Boycott organizers are asking shoppers to support retailers who stand up to Trump, as well as black, minority and immigrant-owned businesses and local small businesses, rather than patronizing retailers that have supported Trump.

“Instead of fighting back and supporting the very people who are putting money in their pockets, businesses and retailers are falling at President Trump’s feet. But we will not stand for that,” LaTosha Brown, co-founder of Black Voters Matter, said in a statement. “We don’t agree that the world’s richest country punishes poor people by withholding SNAP benefits during the holiday season. We don’t agree that families can be torn apart and people can be kidnapped from the streets by masked ICE agents. We don’t agree that DEI and racial justice efforts can be tossed aside at the whim of political expediency. And we don’t agree that corporations are powerless in all of this.”

Recent consumer boycotts illustrate the dangers companies face when they become embroiled in controversial culture war issues in a volatile and polarized political environment.

In the 1990 election for U.S. Senate in his home state of North Carolina, Michael Jordan refused to publicly support Harvey Gantt, a black American Democrat who was running against Republican Jesse Helms on repeated charges of racism, saying, “Republicans buy sneakers, too.”

Jordan later said the off-the-cuff comment was a joke, but more than 30 years later, it’s still being repeated, especially at a time when shoppers of all political stripes are brandishing their wallets at the register to make their feelings and beliefs clear.

Most recently, a pressure campaign from activists like Robbie Starbuck and Matt Walsh, who accused Cracker Barrel of bowing to “wokeness” and distancing itself from its rural roots and conservative values, forced Cracker Barrel to scrap its plans to sport a vintage logo featuring a veteran wearing overalls and leaning on a barrel. Starbucks supporters also pressured Walmart, Ford, Harley-Davidson, Tractor Supply and others to curb their DEI efforts.

Bud Light, owned by beer giant Anheuser-Busch, has struggled following conservative backlash over a social media campaign featuring transgender influencer Dylan Mulvaney.

Target moved the pride display from the entrance to the back of the store after shoppers confronted employees and destroyed the display. Last year, Target scaled back its Pride collection and no longer carried the collection in all of its stores. Then, a nationwide boycott over the company’s DEI retraction hit the company from across the aisle, and sales at Target, which recently announced it would cut about 1,800 positions, fell.

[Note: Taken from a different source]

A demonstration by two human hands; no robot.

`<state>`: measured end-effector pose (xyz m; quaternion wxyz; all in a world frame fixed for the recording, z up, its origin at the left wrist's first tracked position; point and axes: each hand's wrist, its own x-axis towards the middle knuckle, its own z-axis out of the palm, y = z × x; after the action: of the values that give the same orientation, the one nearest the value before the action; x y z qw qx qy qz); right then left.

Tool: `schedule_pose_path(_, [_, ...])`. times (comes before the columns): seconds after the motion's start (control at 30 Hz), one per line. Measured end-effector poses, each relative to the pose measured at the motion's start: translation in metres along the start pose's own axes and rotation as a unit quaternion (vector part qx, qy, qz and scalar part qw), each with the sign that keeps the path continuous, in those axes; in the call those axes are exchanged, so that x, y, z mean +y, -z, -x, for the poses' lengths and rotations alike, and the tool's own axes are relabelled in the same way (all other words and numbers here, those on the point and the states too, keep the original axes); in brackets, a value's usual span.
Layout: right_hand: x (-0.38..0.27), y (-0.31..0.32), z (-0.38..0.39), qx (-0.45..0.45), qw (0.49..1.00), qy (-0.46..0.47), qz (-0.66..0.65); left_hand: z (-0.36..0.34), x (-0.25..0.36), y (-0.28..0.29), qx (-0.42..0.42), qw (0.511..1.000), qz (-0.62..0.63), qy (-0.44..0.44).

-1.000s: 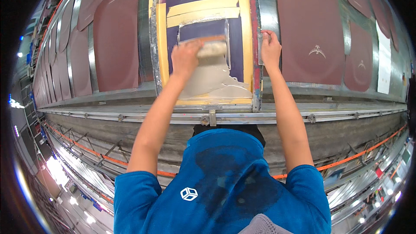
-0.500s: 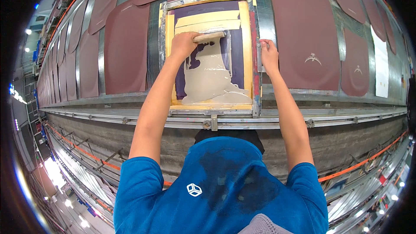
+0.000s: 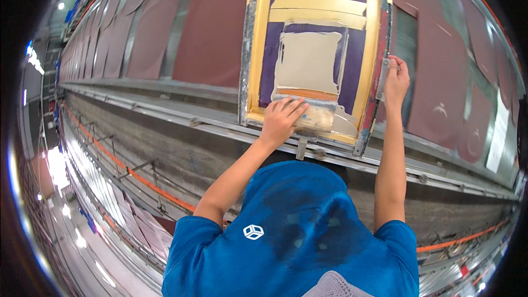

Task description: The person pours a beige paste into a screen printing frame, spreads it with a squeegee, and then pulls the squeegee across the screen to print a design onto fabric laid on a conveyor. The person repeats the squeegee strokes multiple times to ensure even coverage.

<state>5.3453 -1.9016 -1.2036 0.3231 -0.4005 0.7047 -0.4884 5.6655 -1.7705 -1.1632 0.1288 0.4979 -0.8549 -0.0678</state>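
My left hand (image 3: 283,120) has its fingers over a wooden-handled squeegee (image 3: 318,116), which lies across the near end of a screen-printing frame (image 3: 252,49). Beige ink (image 3: 309,60) covers a squarish patch in the middle of the purple mesh (image 3: 270,58), and some pools beside the squeegee at the near right corner. Yellow tape (image 3: 319,6) borders the mesh. At the frame's right side, my right hand (image 3: 396,81) has its fingers closed on the edge by a small metal bracket (image 3: 383,80). The squeegee's blade edge is partly hidden.
Maroon sheets (image 3: 212,36) lie in rows on the long table either side of the frame, some bearing a pale printed mark. A metal rail (image 3: 165,111) with stops runs along the near table edge, close to my body. Beyond it is an orange strip (image 3: 148,181).
My left hand has drawn the squeegee from the far part of the mesh to its near end, leaving an even beige patch. The view has tilted and shifted; my right hand stays at the frame's right side.
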Motion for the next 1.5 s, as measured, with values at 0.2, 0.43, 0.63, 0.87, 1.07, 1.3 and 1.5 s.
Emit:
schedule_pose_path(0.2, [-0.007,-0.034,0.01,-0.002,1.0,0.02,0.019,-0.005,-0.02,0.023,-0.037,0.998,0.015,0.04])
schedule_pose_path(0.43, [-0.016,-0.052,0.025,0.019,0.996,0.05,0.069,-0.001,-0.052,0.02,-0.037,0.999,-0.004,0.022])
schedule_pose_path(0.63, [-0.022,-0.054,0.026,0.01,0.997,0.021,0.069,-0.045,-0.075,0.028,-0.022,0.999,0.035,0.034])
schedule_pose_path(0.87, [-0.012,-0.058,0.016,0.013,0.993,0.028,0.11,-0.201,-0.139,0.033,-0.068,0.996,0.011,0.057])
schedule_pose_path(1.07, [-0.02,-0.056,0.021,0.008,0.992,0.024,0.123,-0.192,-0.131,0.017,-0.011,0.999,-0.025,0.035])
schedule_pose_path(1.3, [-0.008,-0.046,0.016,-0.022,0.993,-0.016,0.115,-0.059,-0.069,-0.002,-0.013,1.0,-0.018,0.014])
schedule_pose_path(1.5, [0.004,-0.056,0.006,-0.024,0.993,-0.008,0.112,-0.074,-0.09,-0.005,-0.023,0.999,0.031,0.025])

A new study on the Tesla boycott suggests that Elon Musk’s “polarizing and partisan” political activities alienated the electric car maker’s base and cost U.S. car sales by more than $1 million from October 2022 to April 2025.

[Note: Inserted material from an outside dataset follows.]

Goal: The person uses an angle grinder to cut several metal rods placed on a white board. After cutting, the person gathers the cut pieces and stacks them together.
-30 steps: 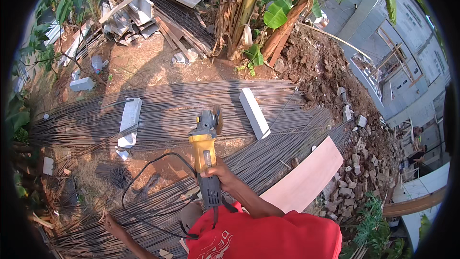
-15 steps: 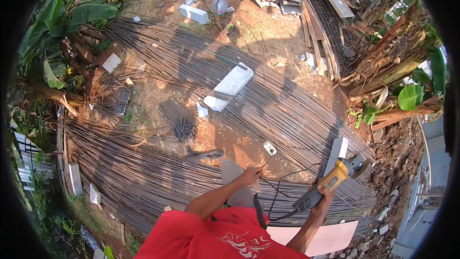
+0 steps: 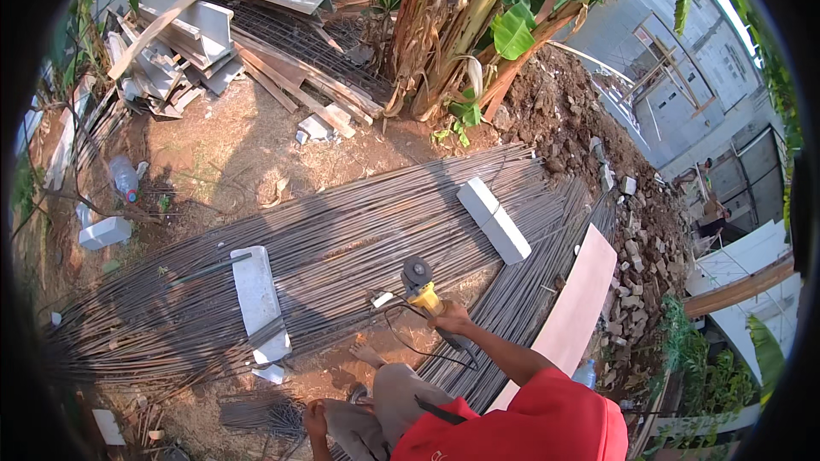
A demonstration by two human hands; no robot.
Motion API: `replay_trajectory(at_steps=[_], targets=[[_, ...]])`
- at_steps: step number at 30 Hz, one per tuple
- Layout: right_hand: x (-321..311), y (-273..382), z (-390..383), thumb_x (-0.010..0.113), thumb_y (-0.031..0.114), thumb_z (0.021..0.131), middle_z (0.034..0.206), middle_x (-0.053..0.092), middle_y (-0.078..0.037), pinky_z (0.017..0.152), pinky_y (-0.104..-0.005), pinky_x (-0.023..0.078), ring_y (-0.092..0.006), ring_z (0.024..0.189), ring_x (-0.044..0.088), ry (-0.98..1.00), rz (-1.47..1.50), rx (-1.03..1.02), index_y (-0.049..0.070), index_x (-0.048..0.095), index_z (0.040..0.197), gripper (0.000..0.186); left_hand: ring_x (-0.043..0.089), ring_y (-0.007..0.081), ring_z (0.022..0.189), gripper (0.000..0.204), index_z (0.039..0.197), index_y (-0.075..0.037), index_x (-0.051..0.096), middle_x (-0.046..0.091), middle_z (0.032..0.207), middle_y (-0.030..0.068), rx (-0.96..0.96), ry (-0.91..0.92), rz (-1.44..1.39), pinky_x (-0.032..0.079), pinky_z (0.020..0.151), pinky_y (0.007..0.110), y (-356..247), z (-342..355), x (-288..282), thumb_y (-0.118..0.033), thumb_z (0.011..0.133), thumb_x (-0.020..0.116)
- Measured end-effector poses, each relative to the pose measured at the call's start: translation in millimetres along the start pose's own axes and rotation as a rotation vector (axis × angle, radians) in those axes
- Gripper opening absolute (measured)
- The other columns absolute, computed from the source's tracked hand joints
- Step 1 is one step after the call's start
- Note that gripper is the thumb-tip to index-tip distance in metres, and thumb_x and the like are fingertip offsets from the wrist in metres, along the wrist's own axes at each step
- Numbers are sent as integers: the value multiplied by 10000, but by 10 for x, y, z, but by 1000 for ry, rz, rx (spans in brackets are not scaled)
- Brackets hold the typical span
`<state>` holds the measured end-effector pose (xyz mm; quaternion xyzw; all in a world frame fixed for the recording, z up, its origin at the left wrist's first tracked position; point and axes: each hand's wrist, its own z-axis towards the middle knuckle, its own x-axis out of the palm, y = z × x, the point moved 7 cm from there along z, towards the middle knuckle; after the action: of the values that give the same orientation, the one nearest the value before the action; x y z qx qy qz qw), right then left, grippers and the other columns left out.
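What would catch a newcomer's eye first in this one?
Probably the bright red shirt at the lower edge, and just above it the yellow and dark angle grinder held in the right hand. Next comes the broad spread of thin metal rods across the middle, with two pale blocks lying across it, one left, one right.

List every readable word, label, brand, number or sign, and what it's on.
None readable.
Yellow-and-black handheld angle grinder: any markings too small.
Red fabric shirt: pale mark, cut off by picture edge.
Clear plastic bottle with red cap: any label too small.
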<state>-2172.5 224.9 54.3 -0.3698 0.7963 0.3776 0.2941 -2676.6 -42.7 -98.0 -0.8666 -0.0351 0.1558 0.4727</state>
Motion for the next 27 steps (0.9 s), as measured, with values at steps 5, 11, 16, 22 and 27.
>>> replay_trajectory(at_steps=[5, 11, 16, 22, 27], targets=[[623, -873, 290, 848, 420, 656, 954, 791, -205, 786, -520, 595, -411, 888, 763, -44, -196, 1, 39, 781, 1005, 521, 690, 182, 856, 343, 996, 3, 685, 706, 891, 87, -274, -301, -31, 565, 768, 373, 625, -137, -1786, -332, 1060, 652], [1595, -433, 251, 866, 335, 629, 918, 779, -192, 793, -521, 578, -408, 877, 758, 6, -397, 23, 43, 751, 988, 477, 749, 219, 890, 367, 1148, -4, 734, 785, 977, 106, -645, -308, -124, 598, 841, 388, 1607, -337, -2504, -331, 991, 676], [2375, -525, 167, 866, 316, 650, 863, 768, -152, 767, -484, 565, -348, 825, 756, 139, -405, 57, 46, 735, 948, 423, 755, 226, 892, 343, 1077, -50, 760, 790, 976, 102, -693, -132, -93, 579, 833, 376, 2842, -148, -2017, -372, 968, 716], [3565, -300, 257, 859, 333, 642, 841, 752, -139, 728, -454, 561, -333, 766, 727, 346, -322, 6, 25, 721, 1011, 500, 751, 198, 939, 181, 1049, -57, 764, 778, 1038, 103, -604, -46, 139, 585, 860, 366, 3065, 874, -1835, -212, 964, 722], [4513, -108, 494, 861, 295, 670, 827, 713, -115, 702, -420, 539, -260, 743, 680, 377, -236, -44, 25, 673, 1012, 475, 706, 293, 1120, 349, 1226, -103, 718, 726, 1237, 117, -380, 21, 365, 559, 985, 436, 3260, 2106, -1854, -255, 917, 775]])
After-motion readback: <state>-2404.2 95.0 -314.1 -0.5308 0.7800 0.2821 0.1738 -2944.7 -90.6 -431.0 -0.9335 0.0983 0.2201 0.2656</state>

“We find that by the first quarter of 2025, without Mr. Musk’s partisan effect, Tesla’s monthly sales would have increased by approximately 150%,” Yale researchers said in a research report.

Boycotts that ask shoppers to stay away from stores during power outages may not be as economically effective as sustained boycotts, Brayden King, a professor of management and organizations at Northwestern University’s Kellogg School of Management, previously told USA TODAY.

He said shoppers will buy before and after the power outage. King said that during a prolonged boycott, it may also be difficult to “convince enough consumers to make changes to their purchases to improve profitability even slightly.”